Locate the line bearing "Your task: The" in the material below, then reproduce it and each following line up to and including the line bearing "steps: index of".

(Beginning of TASK MATERIAL)

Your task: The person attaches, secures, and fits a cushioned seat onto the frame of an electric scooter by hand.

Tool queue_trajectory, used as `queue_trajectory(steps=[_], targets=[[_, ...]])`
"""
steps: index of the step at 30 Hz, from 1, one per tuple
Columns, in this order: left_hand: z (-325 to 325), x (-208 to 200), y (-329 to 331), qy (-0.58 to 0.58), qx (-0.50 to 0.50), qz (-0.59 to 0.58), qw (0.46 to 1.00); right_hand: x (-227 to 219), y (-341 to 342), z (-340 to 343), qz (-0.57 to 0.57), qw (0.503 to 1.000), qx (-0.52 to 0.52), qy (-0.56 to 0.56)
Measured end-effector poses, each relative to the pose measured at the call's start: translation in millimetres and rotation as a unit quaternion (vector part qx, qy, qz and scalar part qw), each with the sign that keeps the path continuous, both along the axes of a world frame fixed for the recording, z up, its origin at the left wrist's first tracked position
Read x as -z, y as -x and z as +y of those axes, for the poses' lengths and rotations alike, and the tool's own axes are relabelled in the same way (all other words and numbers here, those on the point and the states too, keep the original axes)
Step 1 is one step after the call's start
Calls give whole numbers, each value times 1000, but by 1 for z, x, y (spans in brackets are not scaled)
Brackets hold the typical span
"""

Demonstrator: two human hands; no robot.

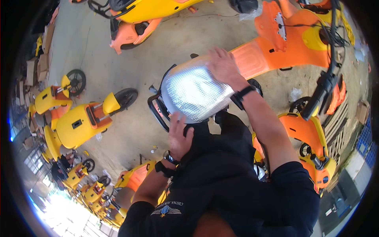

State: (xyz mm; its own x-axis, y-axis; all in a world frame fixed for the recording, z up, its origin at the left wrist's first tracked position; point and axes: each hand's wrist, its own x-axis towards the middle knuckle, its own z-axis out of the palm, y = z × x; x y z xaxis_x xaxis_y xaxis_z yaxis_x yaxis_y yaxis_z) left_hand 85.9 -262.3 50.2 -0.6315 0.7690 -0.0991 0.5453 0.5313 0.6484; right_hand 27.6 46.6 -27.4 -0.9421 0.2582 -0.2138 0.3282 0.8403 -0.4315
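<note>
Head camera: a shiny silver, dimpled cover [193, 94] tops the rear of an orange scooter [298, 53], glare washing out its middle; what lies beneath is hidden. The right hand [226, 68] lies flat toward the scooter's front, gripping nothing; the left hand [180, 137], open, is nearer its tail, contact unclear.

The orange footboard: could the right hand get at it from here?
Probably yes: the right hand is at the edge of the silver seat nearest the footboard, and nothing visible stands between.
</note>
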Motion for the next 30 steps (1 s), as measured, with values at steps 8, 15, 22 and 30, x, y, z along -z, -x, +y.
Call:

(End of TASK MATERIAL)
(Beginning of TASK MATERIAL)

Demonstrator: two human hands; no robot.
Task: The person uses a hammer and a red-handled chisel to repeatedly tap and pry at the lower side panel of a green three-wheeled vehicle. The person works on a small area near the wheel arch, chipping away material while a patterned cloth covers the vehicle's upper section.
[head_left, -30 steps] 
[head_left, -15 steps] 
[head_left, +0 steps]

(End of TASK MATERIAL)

→ TASK SOLUTION
Your task: The person attaches, secures, and fits a cushioned seat onto the frame of an electric scooter by hand.

Tool queue_trajectory, used as `queue_trajectory(steps=[_], targets=[[_, ...]])`
"""
steps: index of the step at 30 Hz, from 1, one per tuple

That completes the response.